ASSIGNMENT:
From the records, report how many lines hold the word "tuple", with the number as the sole reply.

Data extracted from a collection
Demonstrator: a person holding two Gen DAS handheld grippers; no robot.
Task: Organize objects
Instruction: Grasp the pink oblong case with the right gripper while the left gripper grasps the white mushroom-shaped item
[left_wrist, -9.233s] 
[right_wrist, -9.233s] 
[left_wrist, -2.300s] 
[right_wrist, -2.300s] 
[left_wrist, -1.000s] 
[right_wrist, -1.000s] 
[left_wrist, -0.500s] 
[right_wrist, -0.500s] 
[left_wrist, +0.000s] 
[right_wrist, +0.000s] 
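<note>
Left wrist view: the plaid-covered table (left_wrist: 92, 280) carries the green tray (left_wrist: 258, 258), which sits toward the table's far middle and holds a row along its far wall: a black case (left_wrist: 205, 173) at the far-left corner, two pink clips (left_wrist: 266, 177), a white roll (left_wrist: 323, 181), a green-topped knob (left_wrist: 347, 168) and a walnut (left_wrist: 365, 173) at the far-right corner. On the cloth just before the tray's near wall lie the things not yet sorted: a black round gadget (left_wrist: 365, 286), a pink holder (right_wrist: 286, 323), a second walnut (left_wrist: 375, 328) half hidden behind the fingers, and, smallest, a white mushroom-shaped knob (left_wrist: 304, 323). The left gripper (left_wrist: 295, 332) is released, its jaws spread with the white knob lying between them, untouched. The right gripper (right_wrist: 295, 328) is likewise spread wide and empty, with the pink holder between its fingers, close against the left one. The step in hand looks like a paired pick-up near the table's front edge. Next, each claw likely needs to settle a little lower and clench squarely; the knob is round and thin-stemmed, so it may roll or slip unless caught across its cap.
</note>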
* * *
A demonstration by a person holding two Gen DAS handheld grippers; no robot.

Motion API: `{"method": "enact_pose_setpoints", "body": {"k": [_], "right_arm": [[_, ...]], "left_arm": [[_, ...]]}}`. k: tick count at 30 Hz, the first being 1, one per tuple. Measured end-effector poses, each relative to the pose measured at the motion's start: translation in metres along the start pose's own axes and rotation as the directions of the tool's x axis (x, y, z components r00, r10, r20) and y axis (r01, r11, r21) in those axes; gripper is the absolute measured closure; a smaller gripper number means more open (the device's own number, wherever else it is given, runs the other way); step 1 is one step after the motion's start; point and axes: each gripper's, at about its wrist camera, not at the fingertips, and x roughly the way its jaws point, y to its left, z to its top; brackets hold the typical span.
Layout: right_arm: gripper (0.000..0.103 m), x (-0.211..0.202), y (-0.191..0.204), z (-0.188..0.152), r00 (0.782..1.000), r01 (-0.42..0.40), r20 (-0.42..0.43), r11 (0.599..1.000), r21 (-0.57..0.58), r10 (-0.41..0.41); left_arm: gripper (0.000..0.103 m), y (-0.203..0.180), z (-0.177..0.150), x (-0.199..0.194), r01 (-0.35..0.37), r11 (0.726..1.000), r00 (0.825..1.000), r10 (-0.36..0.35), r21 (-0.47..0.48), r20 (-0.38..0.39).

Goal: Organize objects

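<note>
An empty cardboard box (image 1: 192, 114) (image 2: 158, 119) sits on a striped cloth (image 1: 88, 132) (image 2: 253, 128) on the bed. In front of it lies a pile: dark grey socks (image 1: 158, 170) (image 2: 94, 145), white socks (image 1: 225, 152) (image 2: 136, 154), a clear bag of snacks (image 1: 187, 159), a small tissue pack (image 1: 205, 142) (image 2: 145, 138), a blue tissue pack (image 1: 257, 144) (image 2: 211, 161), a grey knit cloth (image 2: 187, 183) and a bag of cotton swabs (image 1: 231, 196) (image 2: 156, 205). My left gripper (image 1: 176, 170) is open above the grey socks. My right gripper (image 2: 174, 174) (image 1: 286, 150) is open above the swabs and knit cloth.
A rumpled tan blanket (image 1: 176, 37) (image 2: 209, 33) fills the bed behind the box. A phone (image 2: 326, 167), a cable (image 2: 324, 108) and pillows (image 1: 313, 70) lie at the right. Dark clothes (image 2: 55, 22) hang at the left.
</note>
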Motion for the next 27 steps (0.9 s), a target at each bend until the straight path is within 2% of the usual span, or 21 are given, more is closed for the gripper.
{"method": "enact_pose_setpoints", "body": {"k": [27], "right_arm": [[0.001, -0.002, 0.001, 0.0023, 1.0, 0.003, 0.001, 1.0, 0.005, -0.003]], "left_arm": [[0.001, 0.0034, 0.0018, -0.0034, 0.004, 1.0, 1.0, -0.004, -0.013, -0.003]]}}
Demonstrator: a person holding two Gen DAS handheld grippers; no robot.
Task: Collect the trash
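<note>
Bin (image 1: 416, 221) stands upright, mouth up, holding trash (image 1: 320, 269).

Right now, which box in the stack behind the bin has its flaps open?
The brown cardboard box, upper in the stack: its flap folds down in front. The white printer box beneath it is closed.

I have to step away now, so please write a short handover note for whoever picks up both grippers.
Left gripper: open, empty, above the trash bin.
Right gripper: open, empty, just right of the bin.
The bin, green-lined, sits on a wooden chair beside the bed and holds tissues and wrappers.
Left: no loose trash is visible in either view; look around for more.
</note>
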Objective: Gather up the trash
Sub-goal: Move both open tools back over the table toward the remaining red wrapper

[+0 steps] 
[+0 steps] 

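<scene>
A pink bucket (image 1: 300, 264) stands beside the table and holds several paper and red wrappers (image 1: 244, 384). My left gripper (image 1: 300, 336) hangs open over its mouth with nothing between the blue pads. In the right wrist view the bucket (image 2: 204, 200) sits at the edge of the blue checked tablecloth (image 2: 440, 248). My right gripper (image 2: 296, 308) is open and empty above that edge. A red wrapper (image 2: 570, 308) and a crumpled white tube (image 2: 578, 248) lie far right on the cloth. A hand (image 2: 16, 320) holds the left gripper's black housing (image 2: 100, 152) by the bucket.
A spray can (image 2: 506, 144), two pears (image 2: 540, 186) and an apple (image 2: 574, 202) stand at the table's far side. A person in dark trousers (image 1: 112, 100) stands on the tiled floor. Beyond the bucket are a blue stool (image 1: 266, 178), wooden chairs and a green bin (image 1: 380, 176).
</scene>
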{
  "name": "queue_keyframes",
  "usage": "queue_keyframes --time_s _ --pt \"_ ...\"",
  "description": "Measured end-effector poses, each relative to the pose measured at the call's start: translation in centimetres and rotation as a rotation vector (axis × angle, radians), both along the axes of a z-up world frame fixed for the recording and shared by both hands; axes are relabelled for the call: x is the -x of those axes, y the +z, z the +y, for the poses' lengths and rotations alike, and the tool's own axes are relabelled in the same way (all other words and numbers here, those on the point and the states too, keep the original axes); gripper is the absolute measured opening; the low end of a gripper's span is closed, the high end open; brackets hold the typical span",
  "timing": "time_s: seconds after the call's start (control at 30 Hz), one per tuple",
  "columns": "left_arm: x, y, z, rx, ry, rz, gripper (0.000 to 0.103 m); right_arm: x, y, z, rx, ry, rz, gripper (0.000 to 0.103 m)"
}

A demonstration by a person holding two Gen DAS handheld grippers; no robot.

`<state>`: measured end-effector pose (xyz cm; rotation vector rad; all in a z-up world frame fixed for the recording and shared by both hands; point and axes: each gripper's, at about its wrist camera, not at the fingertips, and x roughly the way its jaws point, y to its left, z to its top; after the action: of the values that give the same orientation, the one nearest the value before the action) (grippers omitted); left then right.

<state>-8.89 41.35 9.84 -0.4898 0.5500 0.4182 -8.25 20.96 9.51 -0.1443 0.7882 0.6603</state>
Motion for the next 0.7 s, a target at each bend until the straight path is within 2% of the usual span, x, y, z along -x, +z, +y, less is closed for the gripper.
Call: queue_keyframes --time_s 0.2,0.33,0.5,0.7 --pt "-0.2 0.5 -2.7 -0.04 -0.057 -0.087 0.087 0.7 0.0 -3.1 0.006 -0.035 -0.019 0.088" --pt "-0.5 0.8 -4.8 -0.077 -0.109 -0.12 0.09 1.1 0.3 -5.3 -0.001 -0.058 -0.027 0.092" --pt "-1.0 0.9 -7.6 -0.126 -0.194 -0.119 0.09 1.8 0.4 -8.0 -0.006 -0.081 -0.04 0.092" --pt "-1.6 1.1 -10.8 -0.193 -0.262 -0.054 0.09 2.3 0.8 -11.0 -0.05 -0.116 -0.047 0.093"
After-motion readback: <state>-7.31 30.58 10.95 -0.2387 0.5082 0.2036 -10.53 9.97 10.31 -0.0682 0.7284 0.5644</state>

RESPONSE TO THE TASK:
2